__Brief__: Every line of the material must be restated exactly, though not its pictures.
*-*-*
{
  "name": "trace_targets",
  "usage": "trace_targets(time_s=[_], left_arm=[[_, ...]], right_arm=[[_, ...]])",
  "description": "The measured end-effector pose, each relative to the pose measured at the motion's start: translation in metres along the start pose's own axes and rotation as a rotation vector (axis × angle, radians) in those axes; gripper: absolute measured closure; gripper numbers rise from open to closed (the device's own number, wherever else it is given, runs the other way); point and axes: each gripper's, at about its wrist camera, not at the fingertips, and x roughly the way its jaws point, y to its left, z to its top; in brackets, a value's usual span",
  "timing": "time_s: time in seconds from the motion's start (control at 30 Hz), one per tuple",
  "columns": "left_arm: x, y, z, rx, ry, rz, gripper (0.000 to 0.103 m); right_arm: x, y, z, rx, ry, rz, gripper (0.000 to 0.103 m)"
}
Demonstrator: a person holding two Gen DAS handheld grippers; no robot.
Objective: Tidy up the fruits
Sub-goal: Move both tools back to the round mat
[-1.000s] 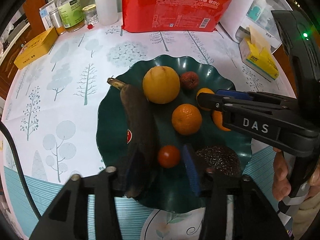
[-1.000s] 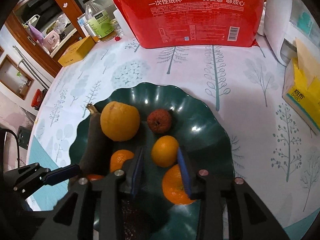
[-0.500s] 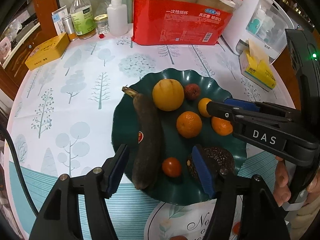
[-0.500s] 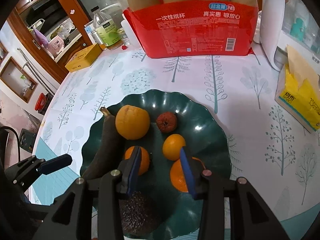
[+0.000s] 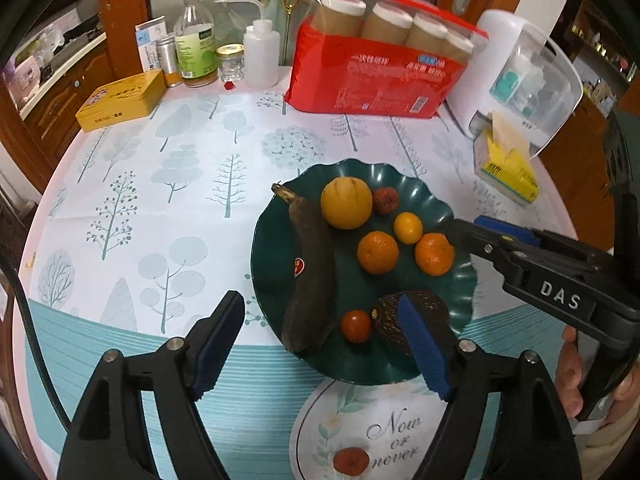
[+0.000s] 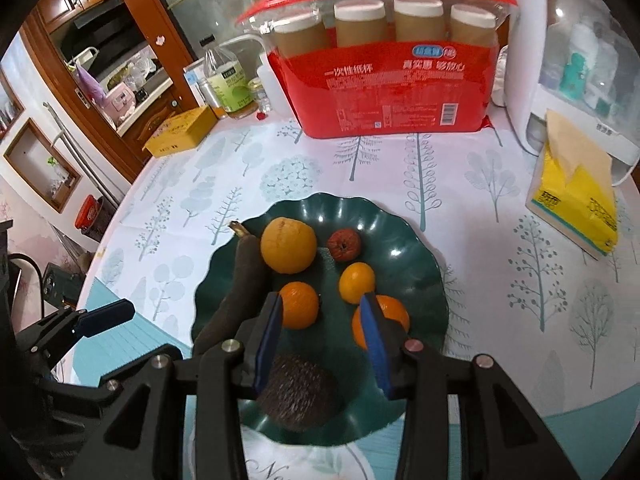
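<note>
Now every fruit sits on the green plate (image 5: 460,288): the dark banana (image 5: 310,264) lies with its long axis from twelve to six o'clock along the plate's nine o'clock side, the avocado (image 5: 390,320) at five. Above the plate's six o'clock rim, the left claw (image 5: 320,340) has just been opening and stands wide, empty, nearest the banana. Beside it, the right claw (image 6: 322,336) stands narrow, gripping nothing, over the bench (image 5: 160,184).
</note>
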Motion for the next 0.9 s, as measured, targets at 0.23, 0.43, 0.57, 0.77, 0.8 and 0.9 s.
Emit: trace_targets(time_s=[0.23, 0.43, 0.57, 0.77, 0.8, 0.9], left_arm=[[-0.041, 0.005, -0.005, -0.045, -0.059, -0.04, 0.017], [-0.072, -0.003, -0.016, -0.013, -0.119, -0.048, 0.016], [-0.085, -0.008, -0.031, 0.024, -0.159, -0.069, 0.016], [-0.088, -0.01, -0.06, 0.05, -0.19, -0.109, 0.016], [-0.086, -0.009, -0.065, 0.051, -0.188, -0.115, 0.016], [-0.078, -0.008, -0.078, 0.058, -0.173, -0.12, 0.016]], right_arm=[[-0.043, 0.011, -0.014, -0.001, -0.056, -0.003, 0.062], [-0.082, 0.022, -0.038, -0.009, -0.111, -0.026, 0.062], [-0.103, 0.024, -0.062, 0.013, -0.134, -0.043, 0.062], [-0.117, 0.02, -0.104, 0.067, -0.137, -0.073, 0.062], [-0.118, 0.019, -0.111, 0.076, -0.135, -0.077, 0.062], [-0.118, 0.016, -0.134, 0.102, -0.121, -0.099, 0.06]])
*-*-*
__Response to this exercise__:
{
  "name": "trace_targets",
  "usage": "trace_targets(time_s=[_], left_arm=[[_, ...]], right_arm=[[_, ...]])",
  "description": "The measured end-effector pose, each relative to the pose measured at the motion's start: translation in metres along the start pose's own axes and rotation as a rotation vector (axis × angle, radians) in those axes; gripper: absolute measured closure; gripper numbers rise from open to closed (the device's own number, wherever else it is given, runs the other way); point and axes: each gripper's, at about its wrist camera, not at the fingertips, and x roughly the way its jaws point, y to its left, z to its top; in brackets, a value's usual span",
  "timing": "time_s: time in seconds from the motion's start (control at 30 Hz), one per tuple",
  "columns": "left_arm: x, y, z, rx, ry, rz, gripper (0.000 to 0.103 m); right_arm: x, y, z, rx, ry, rz, gripper (0.000 to 0.103 m)"
}
Demonstrator: a person holding two Gen DAS handheld grippers; no robot.
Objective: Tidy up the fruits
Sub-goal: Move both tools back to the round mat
[-1.000s] 
[-1.000s] 
[-0.500s] 
[-0.500s] 
[+0.000s] 
[+0.000s] 
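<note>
Now every fruit sits on the green plate (image 5: 460,288): the dark banana (image 5: 310,264) lies with its long axis from twelve to six o'clock along the plate's nine o'clock side, the avocado (image 5: 390,320) at five. Above the plate's six o'clock rim, the left claw (image 5: 320,340) has just been opening and stands wide, empty, nearest the banana. Beside it, the right claw (image 6: 322,336) stands narrow, gripping nothing, over the bench (image 5: 160,184).
</note>
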Motion for the next 0.9 s, as measured, targets at 0.23, 0.43, 0.57, 0.77, 0.8 and 0.9 s.
Emit: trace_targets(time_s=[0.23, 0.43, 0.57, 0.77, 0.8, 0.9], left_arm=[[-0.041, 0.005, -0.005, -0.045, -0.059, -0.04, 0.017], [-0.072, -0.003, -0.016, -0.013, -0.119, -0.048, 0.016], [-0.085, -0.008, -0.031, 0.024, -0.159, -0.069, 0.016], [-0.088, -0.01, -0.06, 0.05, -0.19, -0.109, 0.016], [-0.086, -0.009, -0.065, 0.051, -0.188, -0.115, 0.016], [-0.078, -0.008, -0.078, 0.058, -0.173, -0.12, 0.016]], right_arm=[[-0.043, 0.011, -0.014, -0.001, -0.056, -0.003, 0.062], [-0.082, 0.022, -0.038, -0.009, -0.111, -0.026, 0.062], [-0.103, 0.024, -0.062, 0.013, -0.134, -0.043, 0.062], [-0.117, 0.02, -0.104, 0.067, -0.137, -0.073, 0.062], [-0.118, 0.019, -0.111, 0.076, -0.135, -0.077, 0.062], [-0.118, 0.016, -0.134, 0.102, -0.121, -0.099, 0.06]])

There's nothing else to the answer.